:: TASK TO CARRY OUT ::
Word-for-word transcription: reproduce all of the data, but not the pictures.

:: DATA EXTRACT ::
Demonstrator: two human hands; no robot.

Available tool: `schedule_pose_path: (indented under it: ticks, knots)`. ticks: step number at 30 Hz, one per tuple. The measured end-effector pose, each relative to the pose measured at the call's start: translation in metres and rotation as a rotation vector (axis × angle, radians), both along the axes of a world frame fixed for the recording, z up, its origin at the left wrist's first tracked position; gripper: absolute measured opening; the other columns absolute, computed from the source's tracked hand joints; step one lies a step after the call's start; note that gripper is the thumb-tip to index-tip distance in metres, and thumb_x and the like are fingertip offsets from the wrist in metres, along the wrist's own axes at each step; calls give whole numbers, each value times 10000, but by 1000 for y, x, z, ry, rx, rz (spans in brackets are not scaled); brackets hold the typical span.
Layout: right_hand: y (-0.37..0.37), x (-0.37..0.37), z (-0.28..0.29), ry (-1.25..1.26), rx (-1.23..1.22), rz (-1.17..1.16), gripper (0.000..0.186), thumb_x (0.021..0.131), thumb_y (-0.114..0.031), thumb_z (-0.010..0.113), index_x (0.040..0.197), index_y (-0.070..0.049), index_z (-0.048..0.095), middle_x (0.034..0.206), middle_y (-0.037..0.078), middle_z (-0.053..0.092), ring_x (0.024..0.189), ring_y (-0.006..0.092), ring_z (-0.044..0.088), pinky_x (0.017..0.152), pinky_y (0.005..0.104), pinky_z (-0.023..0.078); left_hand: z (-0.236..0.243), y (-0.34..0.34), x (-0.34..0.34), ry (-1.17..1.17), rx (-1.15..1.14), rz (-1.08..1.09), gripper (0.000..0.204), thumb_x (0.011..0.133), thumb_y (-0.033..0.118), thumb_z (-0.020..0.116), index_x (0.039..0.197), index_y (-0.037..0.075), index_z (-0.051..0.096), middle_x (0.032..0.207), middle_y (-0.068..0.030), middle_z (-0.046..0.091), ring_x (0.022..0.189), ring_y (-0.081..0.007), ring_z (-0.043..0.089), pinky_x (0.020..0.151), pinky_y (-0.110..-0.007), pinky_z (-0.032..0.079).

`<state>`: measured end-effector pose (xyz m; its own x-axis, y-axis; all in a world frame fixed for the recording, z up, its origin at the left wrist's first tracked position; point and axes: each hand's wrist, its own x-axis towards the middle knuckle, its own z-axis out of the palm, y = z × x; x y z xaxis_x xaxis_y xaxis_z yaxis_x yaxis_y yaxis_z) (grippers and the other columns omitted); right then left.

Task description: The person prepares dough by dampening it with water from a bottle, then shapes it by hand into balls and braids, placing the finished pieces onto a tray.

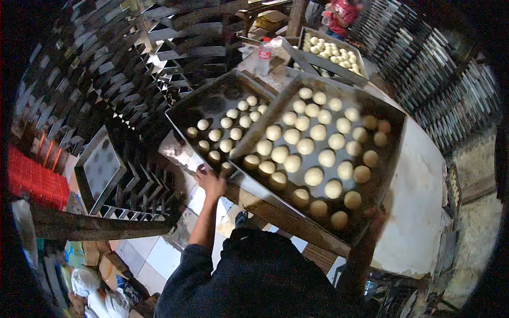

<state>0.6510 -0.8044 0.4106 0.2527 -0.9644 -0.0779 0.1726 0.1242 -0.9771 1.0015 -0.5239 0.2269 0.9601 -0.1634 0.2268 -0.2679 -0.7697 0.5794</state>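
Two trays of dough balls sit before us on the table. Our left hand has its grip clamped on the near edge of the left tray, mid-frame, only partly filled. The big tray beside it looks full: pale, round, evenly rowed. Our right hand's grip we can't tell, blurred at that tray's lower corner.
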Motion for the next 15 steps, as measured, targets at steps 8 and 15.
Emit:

:: REPLY TO THE EXERCISE ::
Demonstrator: two human hands; no robot.

Available tool: `schedule_pose_path: (indented under it: ticks, knots)`. ticks: step number at 30 Hz, one per tuple. The measured end-effector pose, each relative to the pose measured at the call's start: translation in metres and rotation as a rotation vector (axis × angle, radians), both along the axes of a world frame fixed for the recording, z up, its origin at the left wrist's first tracked position; gripper: absolute measured opening; the other columns absolute, computed from the source's tracked hand joints; step one lies a step after the call's start; note that gripper is the thumb-tip to index-tip distance in metres, and thumb_x and the like are fingertip offsets from the wrist in metres, along the wrist's own axes at each step; calls give whole numbers, each value times 10000, but by 1000 for y, x, z, ry, rx, rz (spans in brackets are not scaled); brackets hold the typical span.
Layout: right_hand: y (-0.37..0.37), x (-0.37..0.37), z (-0.28..0.29), ry (-1.25..1.26), rx (-1.23..1.22), rz (-1.17..1.16), gripper (0.000..0.186), thumb_x (0.021..0.131), thumb_y (-0.114..0.031), thumb_z (-0.010..0.113), index_x (0.040..0.197), index_y (-0.070..0.049), index_z (-0.048..0.095), middle_x (0.034..0.206), middle_y (-0.037..0.078), middle_z (-0.053..0.092), ring_x (0.024..0.189), ring_y (-0.006..0.092), ring_z (-0.044..0.088), pinky_x (0.017..0.152), pinky_y (0.005..0.104), pinky_z (-0.023..0.078); left_hand: z (-0.236..0.243), y (-0.34..0.34), x (-0.34..0.34), ry (-1.17..1.17), rx (-1.15..1.14), rz (-1.08..1.09), gripper (0.000..0.204), thumb_x (0.011..0.133), thumb_y (-0.033..0.118), thumb_z (-0.020..0.116), index_x (0.039..0.197), index_y (-0.037..0.075), index_z (-0.051..0.096), middle_x (0.032..0.207), middle_y (-0.068..0.030), middle_z (-0.046..0.091), ring_x (0.022..0.189), ring_y (-0.081..0.007), ring_z (-0.043..0.089), pinky_x (0.020..0.151), pinky_y (-0.110..-0.007), pinky_z (-0.032..0.079).

`<state>`: measured end-effector pose (xyz m; its own x-axis, y-axis; all in a world frame fixed for the recording, z up, its origin at the left wrist's first tracked position; point and axes: each hand's wrist, its own x-axis towards the middle knuckle, its own z-axis out of the palm, y = z × x; x y z xaxis_x xaxis_y xaxis_z yaxis_x yaxis_y yaxis_z) (grippers and the other columns omitted); right then left.

Task description: The person prepares dough by dampening it with water from a bottle, then shapes it by hand into balls and braids, placing the finished pieces onto a tray.


<state>0.6510 -0.8044 0.4106 0.2527 -0.9644 -0.0779 0.1726 0.1242 -0.9771 1.0015 -0.5239 0.2269 0.9601 -0.1634 0.2268 -0.2679 -0.7697 0.5794</state>
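Two trays of dough balls sit before us on the table. Our left hand has its grip clamped on the near edge of the left tray, mid-frame, only partly filled. The big tray beside it looks full: pale, round, evenly rowed. Our right hand's grip we can't tell, blurred at that tray's lower corner.
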Motion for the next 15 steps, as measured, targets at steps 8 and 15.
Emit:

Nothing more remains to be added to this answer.